[Problem to solve] Print the data that follows again, keeping every line exact.
[Data provided — start]
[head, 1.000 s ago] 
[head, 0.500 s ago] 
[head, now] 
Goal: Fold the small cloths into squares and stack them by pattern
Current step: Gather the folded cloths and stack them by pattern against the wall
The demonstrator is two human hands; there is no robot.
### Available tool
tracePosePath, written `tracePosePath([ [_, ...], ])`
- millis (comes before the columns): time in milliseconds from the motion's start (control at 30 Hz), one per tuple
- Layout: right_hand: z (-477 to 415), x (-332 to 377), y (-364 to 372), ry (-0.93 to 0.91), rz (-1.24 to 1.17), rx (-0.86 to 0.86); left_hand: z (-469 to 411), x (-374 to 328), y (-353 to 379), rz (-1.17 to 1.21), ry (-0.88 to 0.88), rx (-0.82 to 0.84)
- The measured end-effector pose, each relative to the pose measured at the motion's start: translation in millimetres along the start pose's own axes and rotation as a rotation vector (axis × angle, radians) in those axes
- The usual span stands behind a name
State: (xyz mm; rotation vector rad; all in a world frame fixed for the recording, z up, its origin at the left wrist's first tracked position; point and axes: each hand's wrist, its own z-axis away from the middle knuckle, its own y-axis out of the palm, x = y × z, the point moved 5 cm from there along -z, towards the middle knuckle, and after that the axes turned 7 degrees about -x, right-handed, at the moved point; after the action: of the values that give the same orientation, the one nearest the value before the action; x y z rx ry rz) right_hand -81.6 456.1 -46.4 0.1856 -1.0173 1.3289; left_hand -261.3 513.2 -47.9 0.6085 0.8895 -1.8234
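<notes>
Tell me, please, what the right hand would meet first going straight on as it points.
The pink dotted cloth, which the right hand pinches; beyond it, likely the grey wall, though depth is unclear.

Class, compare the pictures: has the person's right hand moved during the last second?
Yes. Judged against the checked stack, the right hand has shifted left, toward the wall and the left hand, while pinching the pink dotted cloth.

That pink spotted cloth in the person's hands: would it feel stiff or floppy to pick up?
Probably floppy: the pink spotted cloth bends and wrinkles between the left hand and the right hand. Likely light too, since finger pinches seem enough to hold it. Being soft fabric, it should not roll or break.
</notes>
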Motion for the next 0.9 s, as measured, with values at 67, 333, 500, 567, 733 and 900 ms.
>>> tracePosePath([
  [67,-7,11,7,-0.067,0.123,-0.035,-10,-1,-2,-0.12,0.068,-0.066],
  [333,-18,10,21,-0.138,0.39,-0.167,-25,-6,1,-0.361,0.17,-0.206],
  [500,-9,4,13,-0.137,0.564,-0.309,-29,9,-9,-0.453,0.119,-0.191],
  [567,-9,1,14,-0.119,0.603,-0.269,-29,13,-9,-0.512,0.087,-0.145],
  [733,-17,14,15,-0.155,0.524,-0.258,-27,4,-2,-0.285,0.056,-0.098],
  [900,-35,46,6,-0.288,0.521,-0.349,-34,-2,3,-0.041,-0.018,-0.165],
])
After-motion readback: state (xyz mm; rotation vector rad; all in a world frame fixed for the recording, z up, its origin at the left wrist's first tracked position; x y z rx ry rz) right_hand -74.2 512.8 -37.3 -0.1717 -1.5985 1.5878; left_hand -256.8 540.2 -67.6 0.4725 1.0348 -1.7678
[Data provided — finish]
[Solution to the problem]
[head, 1.000 s ago] 
[head, 0.500 s ago] 
[head, now] 
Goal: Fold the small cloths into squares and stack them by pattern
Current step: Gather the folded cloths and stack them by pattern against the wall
The demonstrator is two human hands; there is no robot.
### Available tool
tracePosePath, written `tracePosePath([ [_, ...], ])`
- millis (comes before the columns): time in milliseconds from the motion's start (control at 30 Hz), one per tuple
- Layout: right_hand: z (-477 to 415), x (-332 to 377), y (-364 to 372), ry (-0.93 to 0.91), rz (-1.24 to 1.17), rx (-0.86 to 0.86); left_hand: z (-469 to 411), x (-374 to 328), y (-353 to 379), rz (-1.17 to 1.21), ry (-0.88 to 0.88), rx (-0.82 to 0.84)
- The measured end-effector pose, each relative to the pose measured at the motion's start: translation in millimetres along the start pose's own axes and rotation as a rotation vector (axis × angle, radians) in those axes
- The usual span stands behind a name
State: (xyz mm; rotation vector rad; all in a world frame fixed for the recording, z up, its origin at the left wrist's first tracked position; point and axes: each hand's wrist, its own z-axis away from the middle knuckle, its own y-axis out of the palm, x = y × z, the point moved 5 cm from there along -z, towards the middle knuckle, and after that the axes turned 7 degrees about -x, right-handed, at the moved point; after the action: of the values that give the same orientation, the one nearest the value before the action; x y z rx ry rz) right_hand -81.6 456.1 -46.4 0.1856 -1.0173 1.3289; left_hand -261.3 513.2 -47.9 0.6085 0.8895 -1.8234
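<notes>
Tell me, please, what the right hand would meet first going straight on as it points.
The pink dotted cloth, which the right hand pinches; beyond it, likely the grey wall, though depth is unclear.

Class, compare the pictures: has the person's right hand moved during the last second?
Yes. Judged against the checked stack, the right hand has shifted left, toward the wall and the left hand, while pinching the pink dotted cloth.

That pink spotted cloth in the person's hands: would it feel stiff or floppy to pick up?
Probably floppy: the pink spotted cloth bends and wrinkles between the left hand and the right hand. Likely light too, since finger pinches seem enough to hold it. Being soft fabric, it should not roll or break.
</notes>
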Motion for the next 0.9 s, as measured, with values at 67, 333, 500, 567, 733 and 900 ms.
>>> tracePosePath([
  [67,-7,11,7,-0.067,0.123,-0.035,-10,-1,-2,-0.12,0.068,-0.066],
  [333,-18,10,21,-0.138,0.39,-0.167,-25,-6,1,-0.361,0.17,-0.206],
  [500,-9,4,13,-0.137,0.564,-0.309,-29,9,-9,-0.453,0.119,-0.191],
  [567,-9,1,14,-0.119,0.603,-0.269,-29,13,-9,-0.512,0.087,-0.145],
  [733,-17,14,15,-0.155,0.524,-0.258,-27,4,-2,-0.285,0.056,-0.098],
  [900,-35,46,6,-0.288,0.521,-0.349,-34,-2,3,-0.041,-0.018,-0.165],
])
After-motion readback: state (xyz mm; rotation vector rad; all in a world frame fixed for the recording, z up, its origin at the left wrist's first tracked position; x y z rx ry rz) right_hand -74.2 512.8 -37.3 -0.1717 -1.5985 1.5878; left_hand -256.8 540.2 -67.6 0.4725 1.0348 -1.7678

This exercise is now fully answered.